Pauline n’a pas d’enfant et n’en aura jamais. Autour d’une jolie table dres­sée dans un jar­din, avec bou­quets de fleurs fraîches et gâteaux gour­mands faits mai­son, cette artiste fran­çaise de 36 ans ins­tal­lée en Belgique a réuni une petite dizaine de proches pour une occa­sion bien par­ti­cu­lière : fêter sa “no baby sho­wer”. Soit la réus­site de sa sal­pin­gec­to­mie, une liga­ture des trompes à visée contra­cep­tive, effec­tuée en début d’année. En France, cette pro­cé­dure est auto­ri­sée par la loi depuis 2001. Elle est acces­sible aux per­sonnes majeures et demande un délai de réflexion de quatre mois.

Un acte per­son­nel et politique

“J’ai de plus en plus d’amis qui font des bébés, se marient et célèbrent ce genre d’événements.
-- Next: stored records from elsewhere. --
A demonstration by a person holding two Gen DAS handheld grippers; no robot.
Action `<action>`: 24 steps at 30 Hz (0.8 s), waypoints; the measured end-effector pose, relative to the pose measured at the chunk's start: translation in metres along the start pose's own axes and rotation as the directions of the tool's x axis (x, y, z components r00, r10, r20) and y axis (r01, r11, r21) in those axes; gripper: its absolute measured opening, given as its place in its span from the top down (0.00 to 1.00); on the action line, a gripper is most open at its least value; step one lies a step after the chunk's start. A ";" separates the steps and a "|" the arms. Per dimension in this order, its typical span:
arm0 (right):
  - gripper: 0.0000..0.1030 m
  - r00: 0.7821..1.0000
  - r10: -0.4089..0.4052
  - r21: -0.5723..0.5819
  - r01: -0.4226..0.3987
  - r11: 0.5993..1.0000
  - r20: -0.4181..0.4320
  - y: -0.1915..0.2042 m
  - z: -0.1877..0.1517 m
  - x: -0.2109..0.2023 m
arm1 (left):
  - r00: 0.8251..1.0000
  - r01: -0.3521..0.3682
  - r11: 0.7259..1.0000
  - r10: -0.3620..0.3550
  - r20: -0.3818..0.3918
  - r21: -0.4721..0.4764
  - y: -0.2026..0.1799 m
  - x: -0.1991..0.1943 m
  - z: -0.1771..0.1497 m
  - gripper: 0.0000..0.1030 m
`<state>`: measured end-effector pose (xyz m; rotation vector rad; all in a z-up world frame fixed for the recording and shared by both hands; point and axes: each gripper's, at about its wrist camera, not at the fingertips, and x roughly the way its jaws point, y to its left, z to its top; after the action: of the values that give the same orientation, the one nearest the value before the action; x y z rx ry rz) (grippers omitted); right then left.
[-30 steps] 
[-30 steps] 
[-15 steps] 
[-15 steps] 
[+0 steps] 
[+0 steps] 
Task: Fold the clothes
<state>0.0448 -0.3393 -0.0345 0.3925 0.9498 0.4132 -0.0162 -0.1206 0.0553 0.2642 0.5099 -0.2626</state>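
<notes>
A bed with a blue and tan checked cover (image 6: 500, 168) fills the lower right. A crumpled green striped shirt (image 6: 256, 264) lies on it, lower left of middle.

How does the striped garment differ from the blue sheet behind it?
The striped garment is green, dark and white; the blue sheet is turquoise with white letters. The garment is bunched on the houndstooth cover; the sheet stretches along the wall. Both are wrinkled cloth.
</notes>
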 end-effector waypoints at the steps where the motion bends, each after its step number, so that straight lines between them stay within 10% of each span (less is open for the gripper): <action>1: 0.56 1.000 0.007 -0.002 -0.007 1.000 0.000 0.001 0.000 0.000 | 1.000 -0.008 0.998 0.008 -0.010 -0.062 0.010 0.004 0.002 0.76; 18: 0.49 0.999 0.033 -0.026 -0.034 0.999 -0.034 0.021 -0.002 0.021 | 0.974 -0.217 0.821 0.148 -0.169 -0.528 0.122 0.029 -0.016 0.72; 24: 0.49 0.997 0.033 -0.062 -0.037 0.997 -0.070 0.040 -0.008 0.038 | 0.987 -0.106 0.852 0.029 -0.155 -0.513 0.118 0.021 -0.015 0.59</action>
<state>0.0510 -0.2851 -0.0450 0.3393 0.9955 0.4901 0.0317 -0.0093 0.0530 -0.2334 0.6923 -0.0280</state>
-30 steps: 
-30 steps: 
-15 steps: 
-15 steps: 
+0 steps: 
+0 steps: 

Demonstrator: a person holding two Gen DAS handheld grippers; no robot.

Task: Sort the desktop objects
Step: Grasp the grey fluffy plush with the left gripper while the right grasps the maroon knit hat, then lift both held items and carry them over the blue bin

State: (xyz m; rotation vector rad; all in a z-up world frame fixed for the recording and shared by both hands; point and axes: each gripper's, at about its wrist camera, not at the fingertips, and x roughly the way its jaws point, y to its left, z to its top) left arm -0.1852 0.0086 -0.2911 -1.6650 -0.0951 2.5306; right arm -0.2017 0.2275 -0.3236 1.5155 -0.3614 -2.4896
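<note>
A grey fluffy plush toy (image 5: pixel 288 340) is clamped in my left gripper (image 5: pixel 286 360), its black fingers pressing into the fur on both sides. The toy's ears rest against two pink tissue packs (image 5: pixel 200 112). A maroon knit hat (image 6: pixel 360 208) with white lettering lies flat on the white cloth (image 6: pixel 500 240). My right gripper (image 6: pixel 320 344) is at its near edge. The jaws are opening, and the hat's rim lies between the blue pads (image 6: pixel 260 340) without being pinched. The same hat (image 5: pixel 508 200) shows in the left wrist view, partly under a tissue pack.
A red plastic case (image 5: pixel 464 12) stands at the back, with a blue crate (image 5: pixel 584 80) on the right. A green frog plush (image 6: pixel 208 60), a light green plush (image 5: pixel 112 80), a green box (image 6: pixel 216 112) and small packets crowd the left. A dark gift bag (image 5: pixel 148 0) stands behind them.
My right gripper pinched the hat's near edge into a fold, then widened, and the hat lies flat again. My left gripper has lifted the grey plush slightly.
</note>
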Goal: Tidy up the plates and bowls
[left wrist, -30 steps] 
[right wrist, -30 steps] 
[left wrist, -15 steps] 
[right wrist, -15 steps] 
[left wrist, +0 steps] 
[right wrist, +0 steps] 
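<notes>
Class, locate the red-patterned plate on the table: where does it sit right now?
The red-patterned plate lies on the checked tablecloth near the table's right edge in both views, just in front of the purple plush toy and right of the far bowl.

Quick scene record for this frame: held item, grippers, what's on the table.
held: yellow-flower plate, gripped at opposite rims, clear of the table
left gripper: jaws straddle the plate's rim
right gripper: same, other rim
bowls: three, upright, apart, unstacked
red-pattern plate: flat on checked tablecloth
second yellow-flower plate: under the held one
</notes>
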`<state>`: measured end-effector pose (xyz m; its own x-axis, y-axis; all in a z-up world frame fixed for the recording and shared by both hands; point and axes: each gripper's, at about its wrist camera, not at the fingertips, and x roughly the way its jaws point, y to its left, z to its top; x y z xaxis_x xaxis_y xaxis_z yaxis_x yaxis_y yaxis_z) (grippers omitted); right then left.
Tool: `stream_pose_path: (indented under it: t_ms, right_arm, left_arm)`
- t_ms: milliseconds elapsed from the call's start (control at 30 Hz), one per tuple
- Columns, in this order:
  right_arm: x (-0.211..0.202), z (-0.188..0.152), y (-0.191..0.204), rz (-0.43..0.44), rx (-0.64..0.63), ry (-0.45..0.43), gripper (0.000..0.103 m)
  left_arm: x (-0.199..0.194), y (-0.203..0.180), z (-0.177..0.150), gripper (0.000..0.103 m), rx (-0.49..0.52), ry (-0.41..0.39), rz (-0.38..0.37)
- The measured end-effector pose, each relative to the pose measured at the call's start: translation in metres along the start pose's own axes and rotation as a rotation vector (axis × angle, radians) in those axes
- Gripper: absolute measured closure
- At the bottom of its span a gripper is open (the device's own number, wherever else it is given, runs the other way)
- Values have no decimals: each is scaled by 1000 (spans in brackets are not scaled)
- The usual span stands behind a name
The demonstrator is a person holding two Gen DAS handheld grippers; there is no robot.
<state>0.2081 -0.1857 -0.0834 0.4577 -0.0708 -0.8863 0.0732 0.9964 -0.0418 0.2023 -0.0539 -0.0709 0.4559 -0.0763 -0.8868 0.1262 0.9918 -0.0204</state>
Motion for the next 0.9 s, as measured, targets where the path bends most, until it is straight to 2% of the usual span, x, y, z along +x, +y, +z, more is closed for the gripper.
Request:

Je me suis dit pour­quoi ne pas réunir autour de moi les per­sonnes qui m’ont sou­te­nue dans l’un des moments les plus impor­tants et joyeux de ma vie”, explique Pauline par télé­phone, au len­de­main de sa no baby sho­wer, un terme “uti­li­sé comme une bla­gou­nette”. “Ayant essen­tiel­le­ment des amis fau­chés, je leur ai dit de venir avec un peu de bouffe et c’est tout”, ajoute celle pour qui il n’était pas ques­tion de copier l’extravagance de ces fêtes venues des États-​Unis et qui se popu­la­risent en France comme en Belgique. L’objectif, on le rap­pelle : réunir des proches en vue de la nais­sance d’un futur enfant. Dans les ver­sions les plus osten­ta­toires, le bébé encore en ges­ta­tion est cou­vert de cadeaux tan­dis que ses parents en pro­fitent pour révé­ler son genre, la fête tour­nant alors à la gen­der reveal party.

Lire aus­si l Splendeur et déca­dence de la “gen­der reveal party”

Le faire-​part de Fanny

Pour sa no baby sho­wer, Fanny, une Belge de 29 ans qui tra­vaille dans l’audiovisuel et les arts numé­riques et qui a été opé­rée en mars 2023, raconte : “Un de mes amis a fait une vasec­to­mie et avec sa copine, ils ont envoyé un faire-​part de non-​naissance. J’ai trou­vé la démarche amu­sante et j’ai pous­sé le concept jusqu’au bout. J’ai orga­ni­sé une fête pour annon­cer que je n’aurai jamais d’enfant et envoyé une invi­ta­tion où figure le nom de mes chats, comme si on était une petite famille.”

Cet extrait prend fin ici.